■ WORK REQUEST
When you write out the listing, keep each word exactly as it stands but include none of its images.
_ _ _ _ _
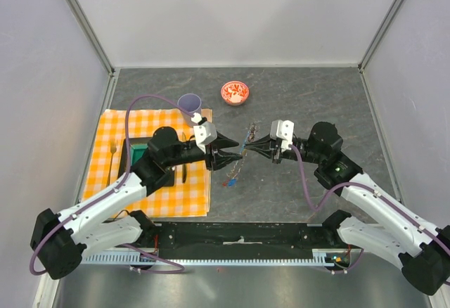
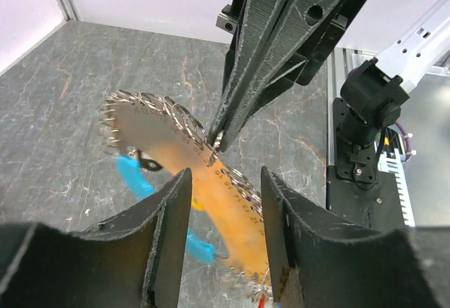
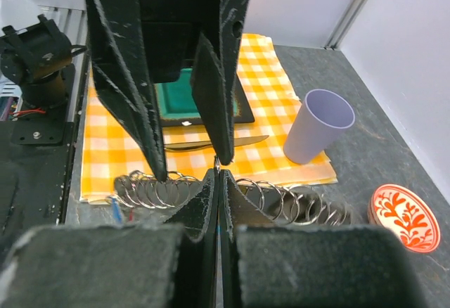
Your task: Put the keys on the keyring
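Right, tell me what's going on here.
Two robot arms meet over the middle of the table. The right hand is shut, pinching the wire of the keyring. The left hand is open, with a finger on either side of the ring. The keys, with coloured tags, sit just below the hands. Whether any key is threaded on yet is not clear.

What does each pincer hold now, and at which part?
The right pincer is shut on the keyring, pinching its thin wire edge. The left pincer stands open, one finger on each side of the ring, and holds nothing.
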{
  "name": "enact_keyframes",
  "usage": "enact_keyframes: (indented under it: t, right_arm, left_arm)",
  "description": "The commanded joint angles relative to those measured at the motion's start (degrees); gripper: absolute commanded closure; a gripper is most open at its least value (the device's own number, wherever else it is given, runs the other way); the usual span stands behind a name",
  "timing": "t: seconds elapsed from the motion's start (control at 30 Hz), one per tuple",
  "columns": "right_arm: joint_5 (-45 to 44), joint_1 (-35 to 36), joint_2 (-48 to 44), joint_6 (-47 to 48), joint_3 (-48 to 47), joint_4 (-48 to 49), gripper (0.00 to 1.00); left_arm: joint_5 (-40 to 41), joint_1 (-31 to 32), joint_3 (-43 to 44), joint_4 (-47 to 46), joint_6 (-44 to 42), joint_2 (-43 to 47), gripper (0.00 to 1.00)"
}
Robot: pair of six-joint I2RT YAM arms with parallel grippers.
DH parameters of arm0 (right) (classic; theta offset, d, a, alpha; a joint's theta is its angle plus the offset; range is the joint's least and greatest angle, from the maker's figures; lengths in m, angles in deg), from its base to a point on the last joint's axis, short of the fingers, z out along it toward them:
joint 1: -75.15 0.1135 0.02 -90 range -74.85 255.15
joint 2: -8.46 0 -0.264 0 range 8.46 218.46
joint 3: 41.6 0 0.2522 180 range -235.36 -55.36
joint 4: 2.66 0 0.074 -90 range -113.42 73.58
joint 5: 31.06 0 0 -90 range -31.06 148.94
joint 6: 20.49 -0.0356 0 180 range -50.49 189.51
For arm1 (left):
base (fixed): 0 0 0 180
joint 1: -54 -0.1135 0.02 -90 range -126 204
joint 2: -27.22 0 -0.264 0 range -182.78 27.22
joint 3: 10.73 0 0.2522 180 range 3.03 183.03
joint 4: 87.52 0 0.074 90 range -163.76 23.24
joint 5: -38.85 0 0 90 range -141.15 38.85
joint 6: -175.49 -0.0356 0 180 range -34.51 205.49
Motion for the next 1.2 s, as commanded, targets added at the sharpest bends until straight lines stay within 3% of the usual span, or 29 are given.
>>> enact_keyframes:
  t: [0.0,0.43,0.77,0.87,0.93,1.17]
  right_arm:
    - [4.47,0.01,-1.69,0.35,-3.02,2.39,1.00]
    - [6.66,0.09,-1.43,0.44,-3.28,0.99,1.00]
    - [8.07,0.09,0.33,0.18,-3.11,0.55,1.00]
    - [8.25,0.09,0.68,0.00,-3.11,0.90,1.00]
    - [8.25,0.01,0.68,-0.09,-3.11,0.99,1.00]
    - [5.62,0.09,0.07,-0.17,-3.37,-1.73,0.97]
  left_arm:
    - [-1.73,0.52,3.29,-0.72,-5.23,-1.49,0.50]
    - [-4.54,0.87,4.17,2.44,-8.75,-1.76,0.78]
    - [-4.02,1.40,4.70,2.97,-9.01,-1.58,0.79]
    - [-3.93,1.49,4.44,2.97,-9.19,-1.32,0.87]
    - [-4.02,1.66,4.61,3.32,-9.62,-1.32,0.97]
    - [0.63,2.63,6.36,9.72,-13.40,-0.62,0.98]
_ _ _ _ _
■ TASK ANSWER
Your task: Put the keys on the keyring
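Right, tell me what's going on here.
Two robot arms meet over the middle of the table. The right hand is shut, pinching the wire of the keyring. The left hand is open, with a finger on either side of the ring. The keys, with coloured tags, sit just below the hands. Whether any key is threaded on yet is not clear.

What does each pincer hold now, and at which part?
The right pincer is shut on the keyring, pinching its thin wire edge. The left pincer stands open, one finger on each side of the ring, and holds nothing.
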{
  "name": "enact_keyframes",
  "usage": "enact_keyframes: (indented under it: t, right_arm, left_arm)",
  "description": "The commanded joint angles relative to those measured at the motion's start (degrees); gripper: absolute commanded closure; a gripper is most open at its least value (the device's own number, wherever else it is given, runs the other way); the usual span stands behind a name",
  "timing": "t: seconds elapsed from the motion's start (control at 30 Hz), one per tuple",
  "columns": "right_arm: joint_5 (-45 to 44), joint_1 (-35 to 36), joint_2 (-48 to 44), joint_6 (-47 to 48), joint_3 (-48 to 47), joint_4 (-48 to 49), gripper (0.00 to 1.00); left_arm: joint_5 (-40 to 41), joint_1 (-31 to 32), joint_3 (-43 to 44), joint_4 (-47 to 46), joint_6 (-44 to 42), joint_2 (-43 to 47), gripper (0.00 to 1.00)"
}
Robot: pair of six-joint I2RT YAM arms with parallel grippers.
DH parameters of arm0 (right) (classic; theta offset, d, a, alpha; a joint's theta is its angle plus the offset; range is the joint's least and greatest angle, from the maker's figures; lengths in m, angles in deg), from its base to a point on the last joint's axis, short of the fingers, z out along it toward them:
joint 1: -75.15 0.1135 0.02 -90 range -74.85 255.15
joint 2: -8.46 0 -0.264 0 range 8.46 218.46
joint 3: 41.6 0 0.2522 180 range -235.36 -55.36
joint 4: 2.66 0 0.074 -90 range -113.42 73.58
joint 5: 31.06 0 0 -90 range -31.06 148.94
joint 6: 20.49 -0.0356 0 180 range -50.49 189.51
For arm1 (left):
base (fixed): 0 0 0 180
joint 1: -54 -0.1135 0.02 -90 range -126 204
joint 2: -27.22 0 -0.264 0 range -182.78 27.22
joint 3: 10.73 0 0.2522 180 range 3.03 183.03
joint 4: 87.52 0 0.074 90 range -163.76 23.24
joint 5: -38.85 0 0 90 range -141.15 38.85
joint 6: -175.49 -0.0356 0 180 range -34.51 205.49
Motion for the next 1.2 s, as commanded, targets added at the sharpest bends until straight lines stay within 3% of the usual span, or 29 are given.
>>> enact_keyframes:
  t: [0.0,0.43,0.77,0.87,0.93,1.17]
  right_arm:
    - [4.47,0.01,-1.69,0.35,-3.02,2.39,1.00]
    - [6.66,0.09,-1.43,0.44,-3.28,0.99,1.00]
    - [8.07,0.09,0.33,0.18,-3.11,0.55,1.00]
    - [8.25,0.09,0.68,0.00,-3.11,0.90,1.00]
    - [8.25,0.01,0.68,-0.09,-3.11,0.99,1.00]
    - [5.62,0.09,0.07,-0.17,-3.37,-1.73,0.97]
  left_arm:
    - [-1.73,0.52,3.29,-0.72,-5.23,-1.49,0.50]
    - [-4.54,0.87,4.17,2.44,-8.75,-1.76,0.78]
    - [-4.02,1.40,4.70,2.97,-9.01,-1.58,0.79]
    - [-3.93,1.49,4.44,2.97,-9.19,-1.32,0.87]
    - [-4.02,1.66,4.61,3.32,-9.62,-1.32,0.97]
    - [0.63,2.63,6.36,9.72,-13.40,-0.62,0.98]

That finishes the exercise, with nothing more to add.